• [BRIEF]: Below this line is the material. Write out only its lines from the one containing "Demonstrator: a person" through the one containing "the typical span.", both kept, exactly.

• [DATASET SECTION]:
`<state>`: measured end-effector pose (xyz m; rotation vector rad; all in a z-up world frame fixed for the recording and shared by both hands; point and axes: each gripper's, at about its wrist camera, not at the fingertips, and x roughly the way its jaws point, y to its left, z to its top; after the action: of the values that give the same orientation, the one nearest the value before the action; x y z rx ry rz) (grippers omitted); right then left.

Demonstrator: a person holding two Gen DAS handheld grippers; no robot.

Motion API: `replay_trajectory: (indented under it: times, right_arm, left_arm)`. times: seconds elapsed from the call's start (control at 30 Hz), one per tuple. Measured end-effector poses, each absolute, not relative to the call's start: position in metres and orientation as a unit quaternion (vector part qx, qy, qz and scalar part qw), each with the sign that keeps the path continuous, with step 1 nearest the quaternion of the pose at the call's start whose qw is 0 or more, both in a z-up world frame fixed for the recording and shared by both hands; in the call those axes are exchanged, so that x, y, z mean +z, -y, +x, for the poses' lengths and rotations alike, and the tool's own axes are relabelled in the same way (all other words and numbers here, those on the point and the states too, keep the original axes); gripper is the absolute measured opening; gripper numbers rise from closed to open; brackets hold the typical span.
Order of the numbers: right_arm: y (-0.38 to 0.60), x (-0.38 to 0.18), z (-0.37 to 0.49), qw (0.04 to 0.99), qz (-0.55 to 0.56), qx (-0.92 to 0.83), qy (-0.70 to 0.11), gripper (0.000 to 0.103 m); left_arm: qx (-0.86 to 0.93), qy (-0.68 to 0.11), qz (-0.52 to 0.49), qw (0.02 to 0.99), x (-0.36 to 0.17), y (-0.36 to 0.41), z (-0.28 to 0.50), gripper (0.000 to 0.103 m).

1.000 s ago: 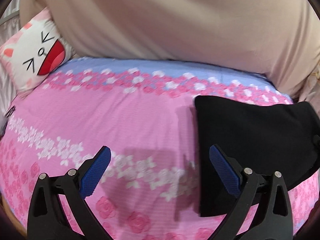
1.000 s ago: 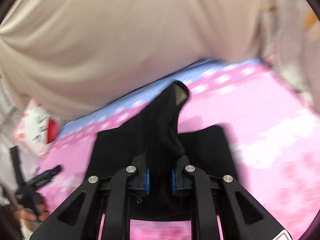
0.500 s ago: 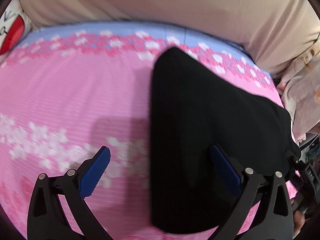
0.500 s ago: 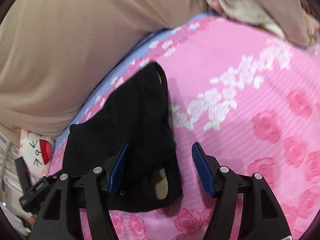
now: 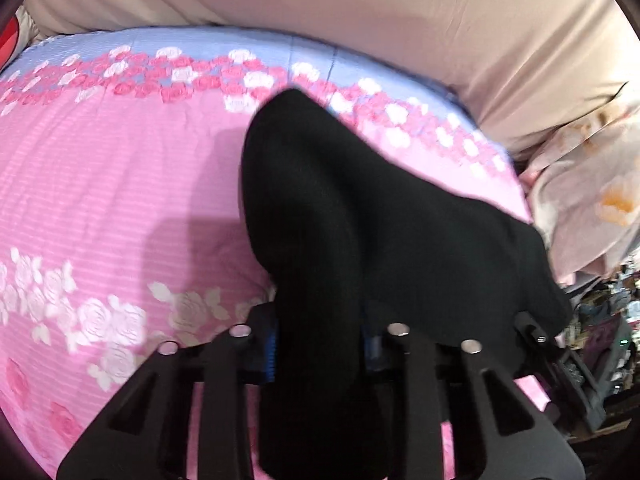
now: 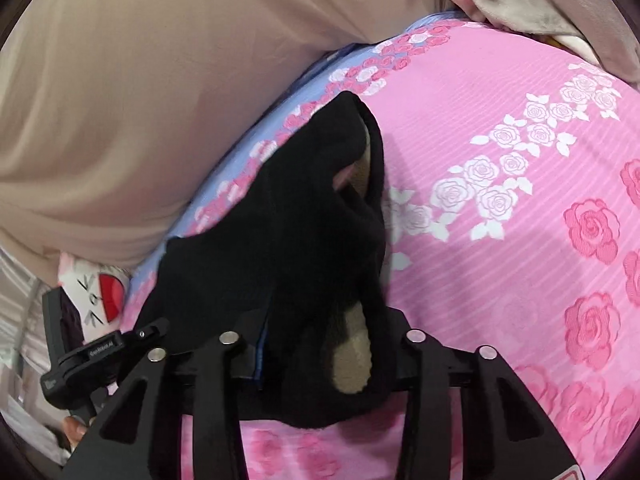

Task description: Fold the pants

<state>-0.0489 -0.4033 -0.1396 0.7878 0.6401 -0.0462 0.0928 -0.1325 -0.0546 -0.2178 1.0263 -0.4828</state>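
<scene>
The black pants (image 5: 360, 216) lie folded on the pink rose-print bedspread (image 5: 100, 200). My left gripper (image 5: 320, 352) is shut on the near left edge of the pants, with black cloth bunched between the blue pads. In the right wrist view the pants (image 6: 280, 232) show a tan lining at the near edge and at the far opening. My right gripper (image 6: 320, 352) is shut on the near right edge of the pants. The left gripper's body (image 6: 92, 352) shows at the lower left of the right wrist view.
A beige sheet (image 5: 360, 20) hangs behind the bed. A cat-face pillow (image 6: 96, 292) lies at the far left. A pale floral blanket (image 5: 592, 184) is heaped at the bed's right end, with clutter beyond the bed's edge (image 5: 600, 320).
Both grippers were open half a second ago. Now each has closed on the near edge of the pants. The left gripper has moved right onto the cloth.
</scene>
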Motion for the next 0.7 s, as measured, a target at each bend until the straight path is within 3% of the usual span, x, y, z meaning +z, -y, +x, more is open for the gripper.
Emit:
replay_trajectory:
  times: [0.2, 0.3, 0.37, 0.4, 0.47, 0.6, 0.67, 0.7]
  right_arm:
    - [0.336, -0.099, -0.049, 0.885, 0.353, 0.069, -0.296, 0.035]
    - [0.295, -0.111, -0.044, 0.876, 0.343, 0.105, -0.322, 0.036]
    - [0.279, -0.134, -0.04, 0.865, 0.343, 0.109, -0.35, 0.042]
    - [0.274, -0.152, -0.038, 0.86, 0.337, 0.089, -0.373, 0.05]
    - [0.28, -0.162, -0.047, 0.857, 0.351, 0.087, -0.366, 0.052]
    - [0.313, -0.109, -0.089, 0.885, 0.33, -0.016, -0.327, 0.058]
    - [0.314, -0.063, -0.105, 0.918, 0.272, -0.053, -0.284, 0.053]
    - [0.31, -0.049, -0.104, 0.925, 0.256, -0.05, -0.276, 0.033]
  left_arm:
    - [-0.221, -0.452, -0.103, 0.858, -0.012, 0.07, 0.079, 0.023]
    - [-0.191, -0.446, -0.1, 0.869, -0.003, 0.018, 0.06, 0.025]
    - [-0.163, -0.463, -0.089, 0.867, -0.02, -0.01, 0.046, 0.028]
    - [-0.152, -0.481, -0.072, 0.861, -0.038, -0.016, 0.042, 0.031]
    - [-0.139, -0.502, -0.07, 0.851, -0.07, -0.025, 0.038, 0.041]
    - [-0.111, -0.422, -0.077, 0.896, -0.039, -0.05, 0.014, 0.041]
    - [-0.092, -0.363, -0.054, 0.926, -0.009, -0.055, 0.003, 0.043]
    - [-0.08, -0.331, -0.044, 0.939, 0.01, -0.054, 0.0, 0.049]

• [EXERCISE OUTPUT]:
Demonstrator: a person holding two Gen DAS handheld grippers; no robot.

Motion API: `replay_trajectory: (indented under it: times, right_arm, left_arm)`. times: seconds elapsed from the call's start (control at 30 Hz), one per tuple. Measured end-effector poses, each absolute, not relative to the call's start: position in metres and orientation as a unit quaternion (vector part qx, qy, qz and scalar part qw), each with the sign that keeps the path continuous, with step 1 nearest the quaternion of the pose at the call's start whose qw is 0 or more, both in a z-up world frame fixed for the recording and shared by both hands; in the call those axes are exchanged, so that x, y, z mean +z, -y, +x, for the poses' lengths and rotations alike, and the tool's own axes are relabelled in the same way (all other words and numbers here, those on the point and the states too, keep the original axes); gripper is the absolute measured opening; gripper numbers rise from closed to open; brackets hold the typical span.

The output is now finished.